How do expand in MCTS algorithm

Hello community,

I’ve been interested in this fabulous MonteCarloTreeSearch algorithm for a few months now.

I have read several documents like Medium MCTS, Wiki MCTS.

And in particular this github project: GitHub MCTS.

The project that seems the easiest to attack directly with MCTS is the Ultimate TicTacToe challenge.

The Monte Carlo Tree Search method has 4 key steps:

  • The best-child
  • The expand
  • The rollout
  • The back-propagate

In the best-child, we choose the best child or an undervalued child.
In the expand, a child is created from the selected child.

Here are the 4 graphics.

My current problem is in the best-child stage.
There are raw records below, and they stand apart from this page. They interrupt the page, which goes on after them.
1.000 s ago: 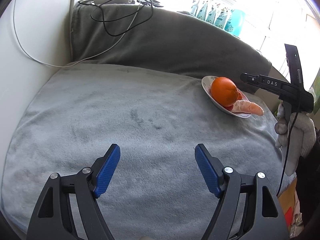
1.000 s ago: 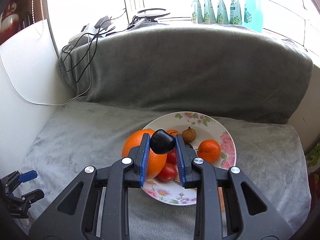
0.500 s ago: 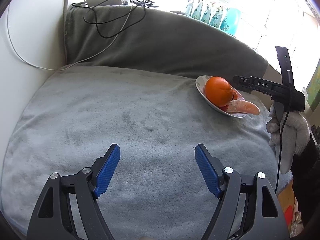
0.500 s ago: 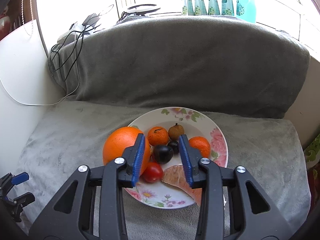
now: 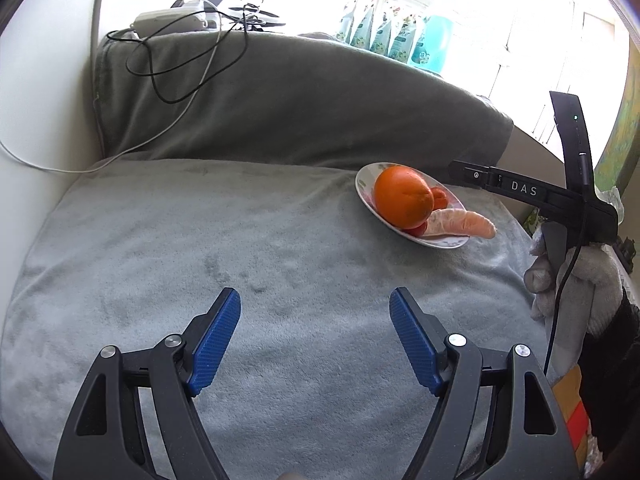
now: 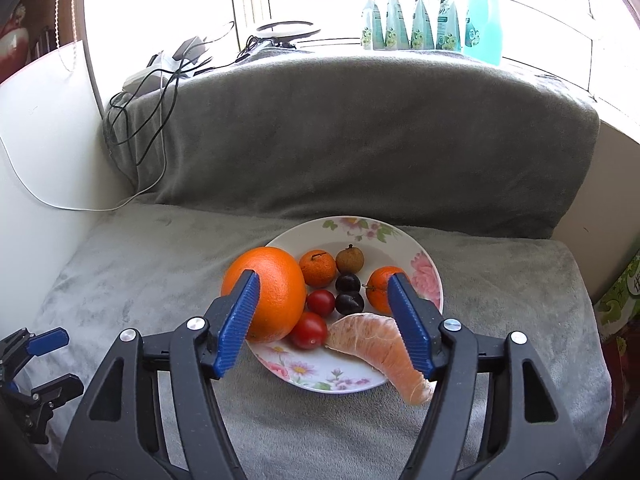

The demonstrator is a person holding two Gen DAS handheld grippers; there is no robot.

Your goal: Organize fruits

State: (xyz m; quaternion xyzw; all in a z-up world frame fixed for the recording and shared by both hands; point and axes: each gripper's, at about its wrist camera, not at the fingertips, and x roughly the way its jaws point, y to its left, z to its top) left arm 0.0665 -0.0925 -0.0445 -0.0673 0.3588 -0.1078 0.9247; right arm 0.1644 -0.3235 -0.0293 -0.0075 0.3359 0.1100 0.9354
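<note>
A flowered plate [image 6: 400, 236] on the grey blanket holds a big orange [image 6: 268, 292], two small tangerines [image 6: 318, 268], a brown longan [image 6: 349, 259], two cherry tomatoes [image 6: 309, 330], two dark plums [image 6: 349, 302] and a peeled citrus segment [image 6: 376, 340]. My right gripper [image 6: 323, 280] hovers just over the plate's near side. Its jaws are opening, and the pads touch no fruit. My left gripper [image 5: 314, 294] stands open over bare blanket, far left of the plate [image 5: 370, 200]. It also shows at the lower left of the right wrist view as the left gripper [image 6: 40, 360].
A grey-covered backrest [image 6: 360, 140] rises behind the plate, with cables [image 6: 136, 120] draped over its left end. A white wall panel [image 6: 40, 140] stands to the left. Bottles [image 6: 416, 20] line the windowsill. A gloved hand [image 5: 572, 280] holds the right gripper's handle.
The right gripper let go of the dark plum, which now lies on the plate, and its jaws spread wide. The left gripper shifted a little and stayed open.
</note>
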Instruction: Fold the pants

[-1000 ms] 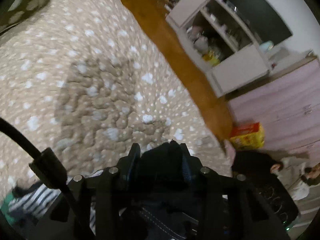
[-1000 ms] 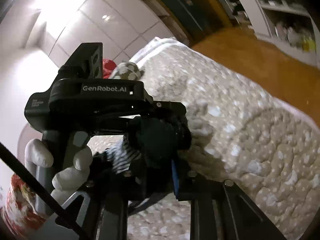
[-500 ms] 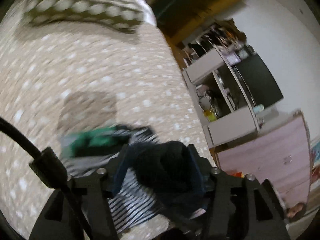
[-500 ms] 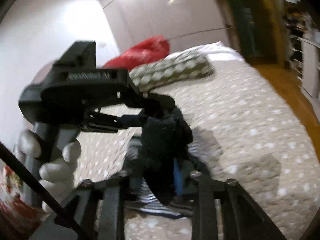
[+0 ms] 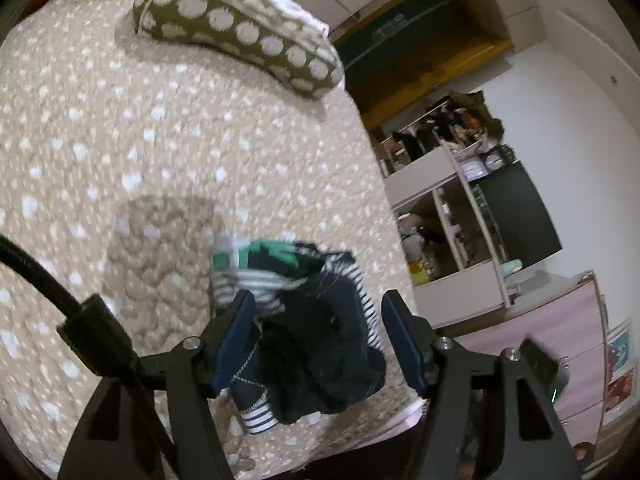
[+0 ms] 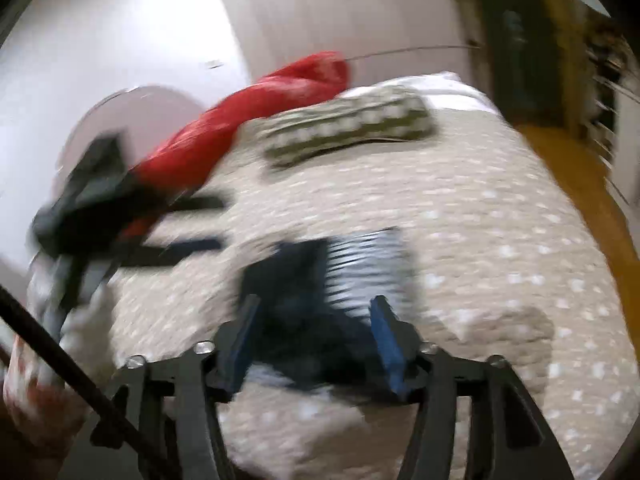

In this step, I don’t understand how to create brothers / sisters. Indeed the graph always shows 1 or more children. Then in the expand step, we always create 1 child of the selected one.

(For exemple this is my output that I have actually :upside_down_face: ):

child._parent <main.MonteCarloTreeSearch object at 0x7f9caf3809d0>
child <main.MonteCarloTreeSearch object at 0x7f9caf380990>

child._parent <main.MonteCarloTreeSearch object at 0x7f9caf380990>
child <main.MonteCarloTreeSearch object at 0x7f9caf380f90>

child._parent <main.MonteCarloTreeSearch object at 0x7f9caf380f90>
child <main.MonteCarloTreeSearch object at 0x7f9caf380b90>

child._parent <main.MonteCarloTreeSearch object at 0x7f9caf380b90>
child <main.MonteCarloTreeSearch object at 0x7f9caf380e90>

child._parent <main.MonteCarloTreeSearch object at 0x7f9caf380e90>
child <main.MonteCarloTreeSearch object at 0x7f9caf380cd0>

I don’t see how the creation of the brothers / sisters goes.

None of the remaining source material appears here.